Allan Gray to raise holdings of Nigerian banks
ALLAN Gray, the largest manager of non-government investment funds in Africa, is betting on Nigeria’s banking industry despite poor performances by the oil companies it depends on and widespread calls for the naira to be further devalued.
The Cape Town-based investor is adding to its stakes in Lagos-based lenders Access Bank and Zenith Bank, Allan Gray chief investment officer Andrew Lapping said in an interview in Cape Town earlier this month. He didn’t say how big the holdings are or how many shares his company is buying.
“We see a lot of value in Nigerian banks,” Lapping said. “Most people think they’re all going to zero because of the bad debts. We think they will survive, because high interest rates make the banks profitable and they have less debt to equity compared with European lenders,” he said. Under pressure Access Bank chief executive Herbert Wigwe said last month that the bank’s non-performing loans are expected to climb to “slightly below” 3 percent of total loans by the end of 2017. That compares with 2.1 percent for the nine months through September.

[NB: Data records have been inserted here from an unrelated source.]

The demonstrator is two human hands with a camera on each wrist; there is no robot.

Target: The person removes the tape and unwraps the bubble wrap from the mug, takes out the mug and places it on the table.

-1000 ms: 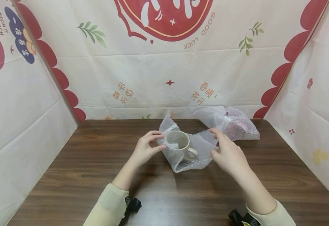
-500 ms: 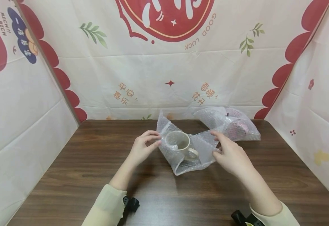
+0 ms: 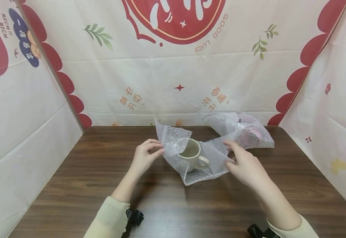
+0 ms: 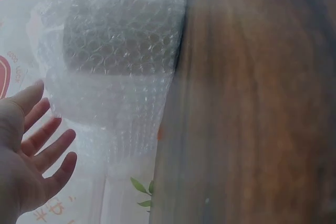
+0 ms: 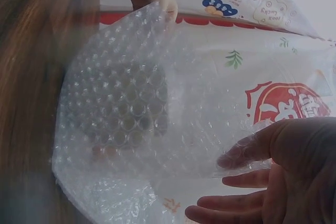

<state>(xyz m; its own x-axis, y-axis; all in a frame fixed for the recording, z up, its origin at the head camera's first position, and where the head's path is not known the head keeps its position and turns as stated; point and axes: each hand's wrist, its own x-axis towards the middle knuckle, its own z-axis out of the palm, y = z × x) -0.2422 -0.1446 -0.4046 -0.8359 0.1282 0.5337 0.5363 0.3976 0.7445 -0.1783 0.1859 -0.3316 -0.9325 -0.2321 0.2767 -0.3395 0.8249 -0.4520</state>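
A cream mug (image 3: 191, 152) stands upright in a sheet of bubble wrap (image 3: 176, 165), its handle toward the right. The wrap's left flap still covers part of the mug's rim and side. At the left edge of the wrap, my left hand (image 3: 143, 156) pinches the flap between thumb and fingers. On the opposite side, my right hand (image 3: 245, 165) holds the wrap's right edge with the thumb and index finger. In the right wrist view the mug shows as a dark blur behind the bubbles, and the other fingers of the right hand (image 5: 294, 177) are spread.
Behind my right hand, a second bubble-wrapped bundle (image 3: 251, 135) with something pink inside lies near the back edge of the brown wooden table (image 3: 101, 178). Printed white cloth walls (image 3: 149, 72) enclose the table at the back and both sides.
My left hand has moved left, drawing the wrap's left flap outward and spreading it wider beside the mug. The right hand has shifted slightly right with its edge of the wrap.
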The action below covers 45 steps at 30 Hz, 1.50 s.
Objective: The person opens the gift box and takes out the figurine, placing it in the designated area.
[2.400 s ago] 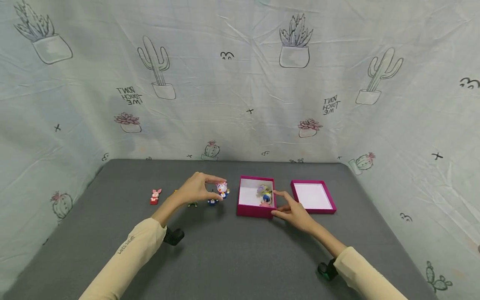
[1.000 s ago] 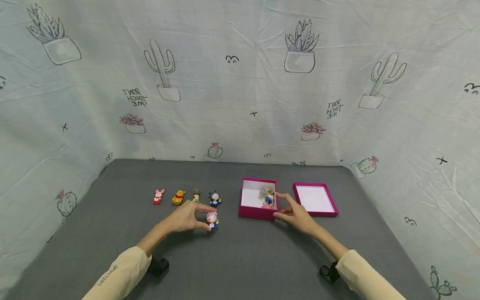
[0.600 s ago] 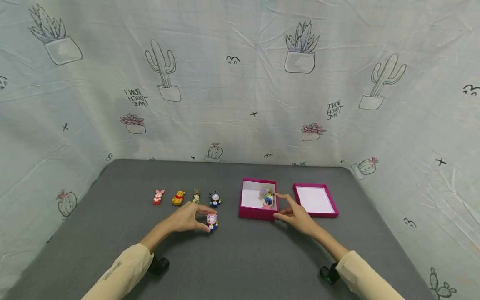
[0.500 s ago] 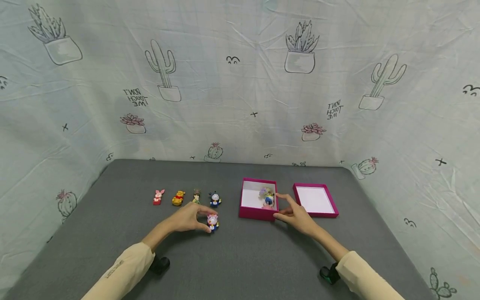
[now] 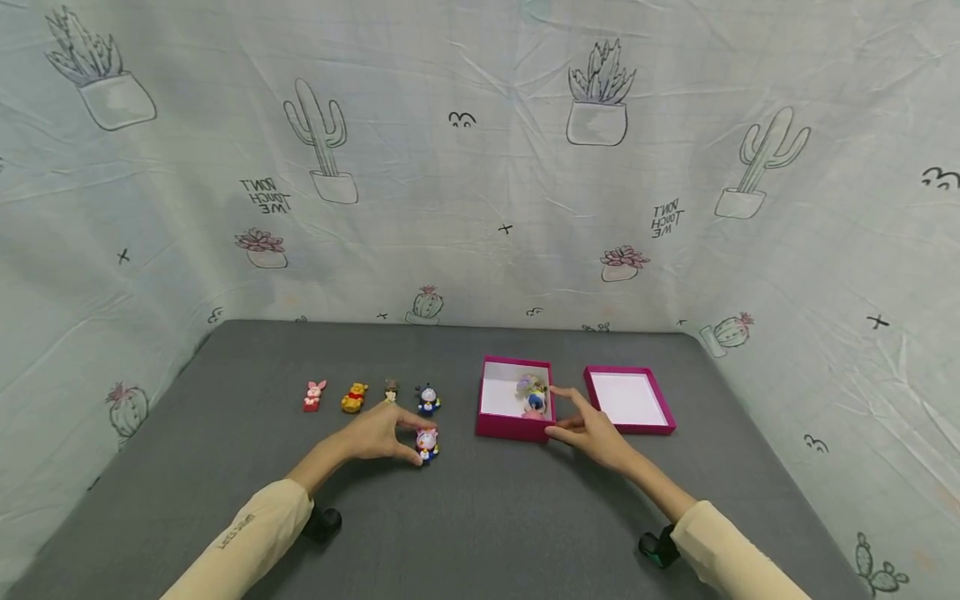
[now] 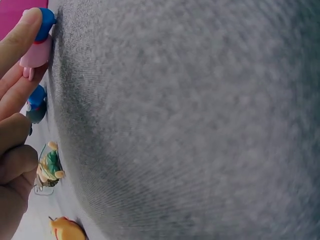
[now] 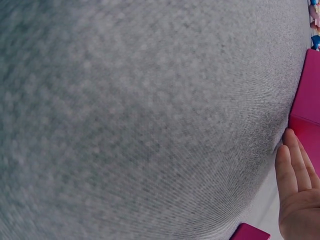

The banking industry is under pressure in Nigeria, where the economy was in a recession during 2016.
Non-performing loans escalated to almost three times the regulatory maximum, and foreign investors are calling for authorities to boost flexible trading of the naira before putting more money into the country.
An oil price at half its 2014 levels, combined with sabotage and attacks on oil installations that have cut output, has limited dollar supplies in the country, which vies with Angola as Africa’s largest crude-oil producer.
The bad-debt ratio at Nigerian banks rose to 13.4 percent last year. The naira was devalued in June and traded at 315.50 to the dollar by 6.53am in Lagos yesterday, while the unofficial, black-market rate was 507 naira to the dollar.
The official exchange rate should fall to 370 by the end of the year, Craig Metherell, an analyst at Avior Capital Markets in Cape Town, said in a February 10 note to investors. Investors are frustrated by central-bank policies, he said.
“Dollar illiquidity and the inability to predict the central bank’s decisions remain a constant deterrent to dollar-based investors,” Metherell said. “While we argue that valuations look cheap, we find it difficult to justify investing new money given the current status quo.”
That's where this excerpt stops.